• 厚労省は安衛法104条3項に基づき、「労働者の心身の状態に関する情報の適正な取扱いのために事業者が講ずべき措置に関する指針」を策定
  • 指針では、心身の状態の情報の取扱いに関する原則を明らかにしつつ、事業者が策定すべき取扱規程の内容、策定の方法、運用等について定められている
  • 適用は平成31年4月1日から

改正後の労働安全衛生法第104条1項では、労働者の心身の状態に関する情報について、「労働者の健康の確保に必要な範囲内で労働者の心身の状態に関する情報を収集し、並びに当該収集の目的の範囲内でこれを保管し、及び使用しなければならない。ただし、本人の同意がある場合その他正当な事由がある場合は、この限りでない。」と定め、次の2項では、「事業者は、労働者の心身の状態に関する情報を適正に管理するために必要な措置を講じなければならない。」と定められています。

そして厚労省は、同条3項に基づき、「労働者の心身の状態に関する情報の適正な取扱いのために事業者が講ずべき措置に関する指針」を策定し、公表しました。本指針は平成31年4日1日から適用されます。なお、「心身の状態に関する情報」とは、「健康診断等の健康確保措置や任意に行う労働者の健康管理活動を通じて得た情報」です。

指針では、事業者に対して、心身の状態に関する情報の取扱規程を策定することにより取扱いの明確化が必要であるとして、その情報の取扱いに関する原則を明らかにしつつ、事業者が策定すべき取扱規程の内容、策定の方法、運用等について定められています。

取扱規程に定めるべき事項は、具体的には以下のものが示されています。

  1. 心身の状態の情報を取り扱う目的及び取扱方法
  2. 心身の状態の情報を取り扱う者及びその権限並びに取り扱う心身の状態の情報の範囲
  3. 心身の状態の情報を取り扱う目的等の通知方法及び本人同意の取得方法
  4. 心身の状態の情報の適正管理の方法
  5. 心身の状態の情報の開示、訂正等(追加及び削除を含む。以下同じ。)及び使用停止等(消去及び第三者への提供の停止を含む。以下同じ。)の方法
  6. 心身の状態の情報の第三者提供の方法
  7. 事業承継、組織変更に伴う心身の状態の情報の引継ぎに関する事項
  8. 心身の状態の情報の取扱いに関する苦情の処理
  9. 取扱規程の労働者への周知の方法

このうち、心身の状態の情報の適正管理のために事業者が講ずべき措置としては次のものが挙げられています。これらの措置は個人情報保護法において規定されているものであり、事業場ごとの実情を考慮して、適切に運用する必要があります。
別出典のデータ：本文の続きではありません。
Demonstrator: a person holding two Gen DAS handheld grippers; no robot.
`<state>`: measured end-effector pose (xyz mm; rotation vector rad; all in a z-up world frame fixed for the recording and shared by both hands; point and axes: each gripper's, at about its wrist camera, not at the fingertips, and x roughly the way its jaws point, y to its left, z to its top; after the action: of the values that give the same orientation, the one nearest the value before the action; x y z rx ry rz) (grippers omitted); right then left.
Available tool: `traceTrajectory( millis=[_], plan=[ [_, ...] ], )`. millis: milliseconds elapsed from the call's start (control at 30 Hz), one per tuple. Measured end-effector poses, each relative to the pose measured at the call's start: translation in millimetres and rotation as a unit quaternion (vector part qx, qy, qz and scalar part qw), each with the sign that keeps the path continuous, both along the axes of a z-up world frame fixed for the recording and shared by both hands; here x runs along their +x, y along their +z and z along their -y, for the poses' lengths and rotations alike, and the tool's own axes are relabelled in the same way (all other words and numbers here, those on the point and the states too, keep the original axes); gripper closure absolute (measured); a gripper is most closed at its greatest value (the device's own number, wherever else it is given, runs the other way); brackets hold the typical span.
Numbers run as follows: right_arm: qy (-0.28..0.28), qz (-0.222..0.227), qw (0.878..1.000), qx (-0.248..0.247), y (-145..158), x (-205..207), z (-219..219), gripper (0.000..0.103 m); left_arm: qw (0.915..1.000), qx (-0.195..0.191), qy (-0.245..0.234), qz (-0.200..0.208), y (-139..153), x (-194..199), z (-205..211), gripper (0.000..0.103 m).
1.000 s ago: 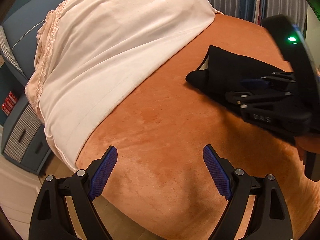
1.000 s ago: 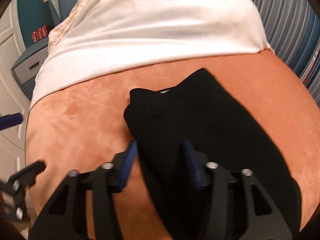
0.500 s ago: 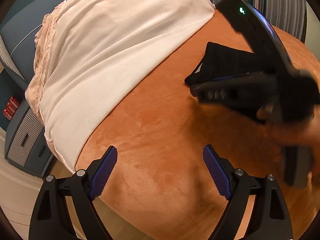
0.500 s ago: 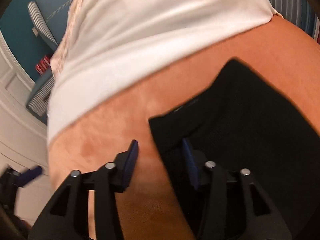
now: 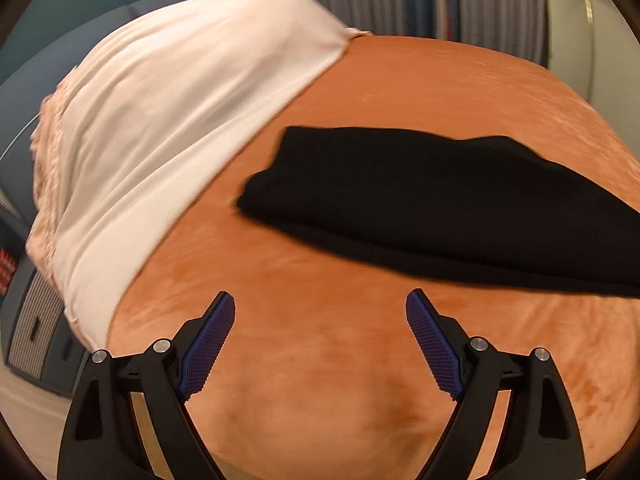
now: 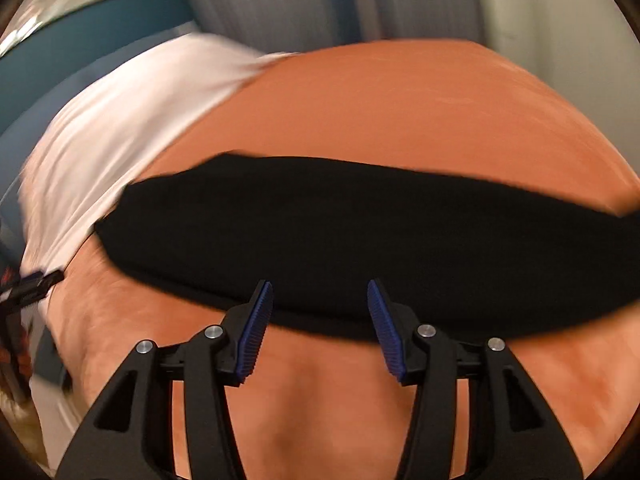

  1. 心身の状態の情報を必要な範囲において正確・最新に保つための措置
  2. 心身の状態の情報の漏えい、減失、改ざん等の防止のための措置(心身の状態の情報の取扱いに係る組織的体制の整備、正当な権限を有しない者からのアクセス防止のための措置等)
  3. 保管の必要がなくなった心身の状態の情報の適切な消去等

労働者の心身の状態に関する情報は、非常にセンシティブな内容を含むため、取り扱う上で指針はかならず確認するようにしてください。